Istanbul, Turkey, has stood at the center of the Eastern Roman Empire, the Byzantine Empire and the Ottoman Empire. It has acted as a central hub of political history and artistic creation for some 20 centuries, with remnants of the city dating as far back as the 7th millennium BC. Its place as a nexus of diverse cultures and eras has added incredible richness and depth to the architecture of the city. Yet, as more people have sought to live in the city congestion has crippled movement and threatened residents’ quality of life. The city sought an urban development solution that could simultaneously meet the needs of current residents while maintaining the rich culture of the city.
In 2010 a group of stakeholders including EMBARQ (the producer of this blog) and the architecture practice Gehl Architects, along with Istanbul’s Fatih Municipality, and UNESCO, proposed a pedestrianization project to expand sustainable mobility and create a more accessible area in Istanbul’s Historic Peninsula. In January 2011 their efforts culminated in a significant street closure within the majority of the peninsula, with the goal of creating a safer, low emission zone.
But Gehl Architects and EMBARQ Turkey did not want to stop at reshaping the peninsula. They wanted to quantify the impacts of the redevelopment on public life within the peninsula, both to better understand the urban design principles underpinning vibrant places, and to help develop guidelines for other cities around the globe that are simultaneously grappling with creating vibrant urban spaces while preserving cultural heritage.
The hidden benefits of public spaces
EMBARQ Turkey and Gehl Architects chose to help the city through a pedestrianization project because they knew that walkable spaces have multiple co-benefits, and that Istanbul could be an iconic city inspiring other cities around the world. There are numerous benefits to returning city streets to pedestrians: improving public health by providing opportunities for physical activity while improving traffic safety, decreasing the number of cars on the road, and reducing greenhouse gas (GHG) emissions. When done in partnership with local businesses, pedestrianization – as see in New York City’s Time Square – can increase foot traffic and benefit business, helping build thriving and prosperous urban communities. These changes combine to create cities that provide a sustainable, high-quality life for urban residents.
Reports such as “Istanbul: An Accessible City” documented the challenges EMBARQ Turkey and Gehl Architects would face in pedestrianizing the peninsula. For example, places like the Galata bridge saw 105,260 cars pass through it each day, and the majority of this traffic needed to be converted into walking, biking, and boat travel. Since 2011, Istanbul’s Fatih Municipality has pedestrianized 295 streets throughout the historic peninsula – the area between the Golden Horn and the Sea of Marmara. 2.5 million people have been impacted by the project, and it was vital for the city to understand whether this pedestrianization has been a positive impact or not.
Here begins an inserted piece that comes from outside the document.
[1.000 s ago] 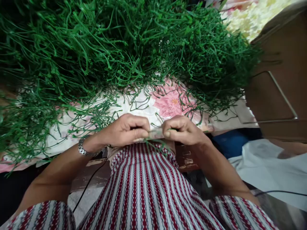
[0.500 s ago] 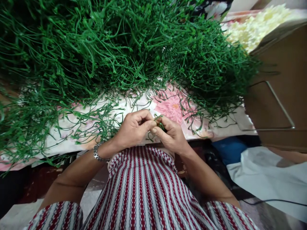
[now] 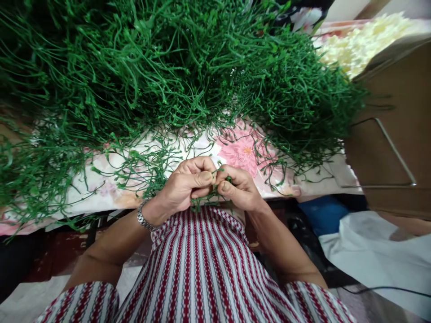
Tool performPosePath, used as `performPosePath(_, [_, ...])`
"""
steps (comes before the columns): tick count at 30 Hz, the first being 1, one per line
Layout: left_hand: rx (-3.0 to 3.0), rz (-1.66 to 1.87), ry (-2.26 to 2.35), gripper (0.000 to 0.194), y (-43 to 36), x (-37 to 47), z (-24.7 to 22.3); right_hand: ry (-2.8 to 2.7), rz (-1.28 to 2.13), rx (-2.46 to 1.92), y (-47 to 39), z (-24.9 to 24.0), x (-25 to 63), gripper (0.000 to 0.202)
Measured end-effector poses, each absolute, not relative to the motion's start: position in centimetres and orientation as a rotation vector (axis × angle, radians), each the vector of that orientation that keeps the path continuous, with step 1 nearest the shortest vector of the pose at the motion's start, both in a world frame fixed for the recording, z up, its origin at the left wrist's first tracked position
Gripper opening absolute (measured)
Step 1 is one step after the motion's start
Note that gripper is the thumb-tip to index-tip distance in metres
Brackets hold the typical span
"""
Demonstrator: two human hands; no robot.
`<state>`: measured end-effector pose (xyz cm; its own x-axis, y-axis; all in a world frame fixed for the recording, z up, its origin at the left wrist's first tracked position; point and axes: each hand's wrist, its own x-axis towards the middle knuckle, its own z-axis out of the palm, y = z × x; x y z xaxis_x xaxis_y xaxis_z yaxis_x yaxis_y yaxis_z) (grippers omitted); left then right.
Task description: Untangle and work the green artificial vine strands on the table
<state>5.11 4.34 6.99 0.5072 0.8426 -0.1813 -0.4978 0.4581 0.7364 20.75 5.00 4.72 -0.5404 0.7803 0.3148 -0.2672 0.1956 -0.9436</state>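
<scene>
Close together at the table's front edge, both hands pinch thin green plastic stems [image 3: 215, 187]. My left hand [image 3: 188, 183], with a metal watch band at its wrist, has thumb and fingers pressed on the stems. Fingers curled, my right hand [image 3: 238, 186] grips the same small bunch from the other side. Some stem ends dangle below the fingers. Behind the hands, a big heap of green stems [image 3: 151, 67] covers much of the table, with looser ones [image 3: 141, 161] scattered to the left on the floral cloth [image 3: 240, 150].
A brown cardboard box [image 3: 397, 116] with a bent metal wire [image 3: 395, 150] on its side stands at the right. Pale yellow flowers [image 3: 367, 42] lie behind it. White cloth [image 3: 380, 255] and a blue item [image 3: 319, 213] are below the table's right side.
My left hand has turned slightly and its thumb now lies straighter on the stems. More green stem ends show below and between the hands.
</scene>
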Motion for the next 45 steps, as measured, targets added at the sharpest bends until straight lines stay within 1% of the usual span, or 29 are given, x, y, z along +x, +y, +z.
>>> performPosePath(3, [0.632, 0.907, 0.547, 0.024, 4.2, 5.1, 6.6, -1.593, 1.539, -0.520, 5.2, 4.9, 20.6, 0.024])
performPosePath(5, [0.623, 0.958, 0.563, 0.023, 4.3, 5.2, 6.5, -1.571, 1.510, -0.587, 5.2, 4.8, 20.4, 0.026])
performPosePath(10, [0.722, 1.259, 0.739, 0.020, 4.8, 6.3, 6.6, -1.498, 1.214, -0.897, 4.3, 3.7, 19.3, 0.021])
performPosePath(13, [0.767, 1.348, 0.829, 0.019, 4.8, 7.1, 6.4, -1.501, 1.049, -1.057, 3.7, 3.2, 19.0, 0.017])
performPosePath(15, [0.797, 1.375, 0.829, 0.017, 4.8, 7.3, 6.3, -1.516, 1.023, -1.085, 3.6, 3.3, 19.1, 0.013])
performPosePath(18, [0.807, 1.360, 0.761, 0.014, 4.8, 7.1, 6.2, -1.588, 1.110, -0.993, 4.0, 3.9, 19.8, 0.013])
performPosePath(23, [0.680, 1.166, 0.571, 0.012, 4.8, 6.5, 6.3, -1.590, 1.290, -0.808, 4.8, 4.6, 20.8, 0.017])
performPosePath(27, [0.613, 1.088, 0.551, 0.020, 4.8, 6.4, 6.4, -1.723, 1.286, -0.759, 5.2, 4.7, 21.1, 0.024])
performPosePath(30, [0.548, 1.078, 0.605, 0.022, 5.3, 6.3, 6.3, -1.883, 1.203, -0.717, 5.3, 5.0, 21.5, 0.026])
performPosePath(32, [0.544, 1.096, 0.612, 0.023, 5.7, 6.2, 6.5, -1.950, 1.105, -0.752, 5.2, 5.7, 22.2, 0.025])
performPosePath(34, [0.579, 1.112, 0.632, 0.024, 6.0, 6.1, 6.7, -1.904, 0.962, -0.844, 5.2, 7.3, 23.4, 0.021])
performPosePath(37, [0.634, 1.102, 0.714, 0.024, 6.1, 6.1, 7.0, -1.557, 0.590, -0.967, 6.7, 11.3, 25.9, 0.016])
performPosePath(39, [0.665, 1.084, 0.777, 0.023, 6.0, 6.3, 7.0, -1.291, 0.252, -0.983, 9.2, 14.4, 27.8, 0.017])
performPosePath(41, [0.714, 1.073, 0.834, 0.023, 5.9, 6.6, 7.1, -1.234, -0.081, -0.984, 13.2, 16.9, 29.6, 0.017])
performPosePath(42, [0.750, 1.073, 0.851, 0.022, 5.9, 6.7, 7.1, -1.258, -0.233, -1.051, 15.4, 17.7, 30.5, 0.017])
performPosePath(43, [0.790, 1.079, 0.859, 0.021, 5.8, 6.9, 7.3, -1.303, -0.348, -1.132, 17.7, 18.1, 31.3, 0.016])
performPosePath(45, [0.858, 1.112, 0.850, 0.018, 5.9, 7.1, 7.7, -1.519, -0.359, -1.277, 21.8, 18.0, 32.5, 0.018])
Safety and sustainability: the many components of pedestrian access
To meet this need for research on the impacts of the project, EMBARQ Turkey released a study, entitled “The Istanbul Historic Peninsula Pedestrianization Project” that found an 80% approval rate from the students, residents, and local businesses in the Historic Peninsula. The study also found an increased feeling of safety around local businesses. The perception of safety is vital for local businesses seeking customers, since people who feel safe are likely to linger longer in these areas, which might prompt more purchasing.
Changes in Traffic Safety as perceived by local businesses
55% of people think the initiative has increased the accessibility by foot to other transport modes. These new connections to trains, ferries, buses, and bikes create more opportunities to get jobs and education, and more dynamism within the city itself.
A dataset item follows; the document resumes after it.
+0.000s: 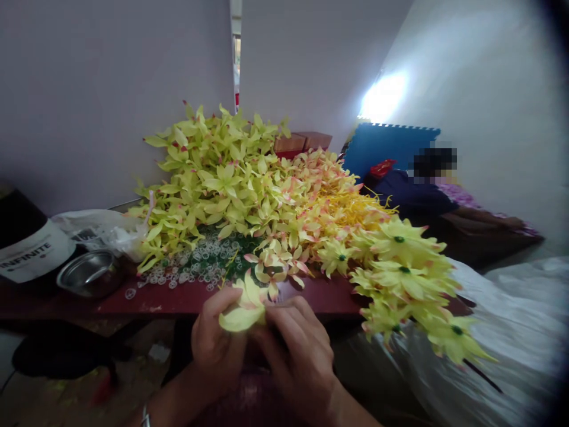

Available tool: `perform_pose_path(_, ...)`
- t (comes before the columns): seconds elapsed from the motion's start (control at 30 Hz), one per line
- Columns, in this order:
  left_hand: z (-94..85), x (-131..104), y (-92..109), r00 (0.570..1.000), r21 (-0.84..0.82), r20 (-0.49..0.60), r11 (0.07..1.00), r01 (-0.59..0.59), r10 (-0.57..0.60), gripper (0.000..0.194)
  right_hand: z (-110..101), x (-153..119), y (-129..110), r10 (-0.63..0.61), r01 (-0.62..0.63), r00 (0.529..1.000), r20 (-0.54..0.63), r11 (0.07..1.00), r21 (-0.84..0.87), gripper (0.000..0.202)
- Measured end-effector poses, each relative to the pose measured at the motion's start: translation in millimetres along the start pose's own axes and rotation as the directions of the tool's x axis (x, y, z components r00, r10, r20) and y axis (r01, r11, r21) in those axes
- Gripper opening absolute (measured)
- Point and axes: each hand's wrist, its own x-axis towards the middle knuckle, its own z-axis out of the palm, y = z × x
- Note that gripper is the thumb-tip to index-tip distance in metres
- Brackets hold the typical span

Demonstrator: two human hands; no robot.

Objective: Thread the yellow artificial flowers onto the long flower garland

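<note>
Just in front of the table's near edge, my left hand (217,338) and my right hand (302,338) close together around one yellow-green artificial flower (247,308). The left fingers grip its petals from the left, while the right fingers pinch it from the right side; its underside is hidden by my hands. Beyond it lie loose pinkish petals (280,261). A heap of small clear plastic rings (200,261) and green pieces sits behind my left hand. Assembled yellow flowers (404,270) with green centres hang over the table edge to my right.
A tall pile of yellow-green petals (222,178) fills the back of the dark red table (178,303), beside yellow stamens (342,207). A metal bowl (89,271) and plastic bag (102,228) stand left. White plastic sheeting (484,320) lies right. Another person (413,190) works at the far right.
</note>
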Motion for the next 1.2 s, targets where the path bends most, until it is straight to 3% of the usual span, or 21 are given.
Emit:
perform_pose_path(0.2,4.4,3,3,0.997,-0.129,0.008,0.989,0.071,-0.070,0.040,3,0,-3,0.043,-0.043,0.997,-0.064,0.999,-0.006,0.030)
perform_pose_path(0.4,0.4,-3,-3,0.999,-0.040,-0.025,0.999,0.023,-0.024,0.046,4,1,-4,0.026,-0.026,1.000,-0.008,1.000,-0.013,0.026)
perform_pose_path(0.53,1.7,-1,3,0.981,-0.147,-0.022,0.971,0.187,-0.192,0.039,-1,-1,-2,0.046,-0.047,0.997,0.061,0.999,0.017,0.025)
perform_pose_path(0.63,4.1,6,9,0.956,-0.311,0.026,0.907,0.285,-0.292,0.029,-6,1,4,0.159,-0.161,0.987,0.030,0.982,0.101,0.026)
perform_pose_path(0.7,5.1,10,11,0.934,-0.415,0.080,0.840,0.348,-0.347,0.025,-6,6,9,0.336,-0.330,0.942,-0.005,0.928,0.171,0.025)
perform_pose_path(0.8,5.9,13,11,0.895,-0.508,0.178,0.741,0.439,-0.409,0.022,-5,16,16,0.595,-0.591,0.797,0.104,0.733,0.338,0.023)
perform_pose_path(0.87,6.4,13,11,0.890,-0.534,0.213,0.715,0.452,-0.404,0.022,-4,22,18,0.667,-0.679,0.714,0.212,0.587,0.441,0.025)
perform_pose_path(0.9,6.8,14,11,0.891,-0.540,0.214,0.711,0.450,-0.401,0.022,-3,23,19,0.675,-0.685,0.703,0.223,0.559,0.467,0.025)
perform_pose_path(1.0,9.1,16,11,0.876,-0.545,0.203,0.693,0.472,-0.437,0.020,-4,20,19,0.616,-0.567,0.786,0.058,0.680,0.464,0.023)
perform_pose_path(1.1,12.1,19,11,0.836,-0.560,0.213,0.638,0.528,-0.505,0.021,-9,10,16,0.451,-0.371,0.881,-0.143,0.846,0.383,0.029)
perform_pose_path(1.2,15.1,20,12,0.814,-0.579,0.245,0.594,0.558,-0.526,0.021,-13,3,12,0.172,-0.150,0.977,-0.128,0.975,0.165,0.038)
The pedestrianized streets led to a strong perception that streets are safer from traffic crashes (76% of the respondents). The project also impacted aspects of the city unrelated to transport, with residents feeling that the pedestrianization of the peninsula’s roads increased the visual quality of surrounding areas by 58% and strengthened the attractiveness of historic buildings by 56%. Residents noted an impact on the day-to-day experience in the neighbourhoods, as fewer cars used meant less noise, and fewer carbon emissions. Levels of trash on the streets, with more people on the streets, remained unchanged.
The pedestrianization effort has so far been focused on the Historic Peninsula district of Istanbul. While other municipalities of the Turkish capital have similar plans, they have not yet materialized. With the data from the Historic Peninsula and the public support monitored in the survey, the hope is for other municipalities and also for world cities to embrace approaches that place people at the center of the city’s development. For now, walking the Historic Peninsula shows the pride the people of Istanbul have quickly grown for this place, and the potential for the city as a whole to embrace people-oriented mobility for a more sustainable, liveable future.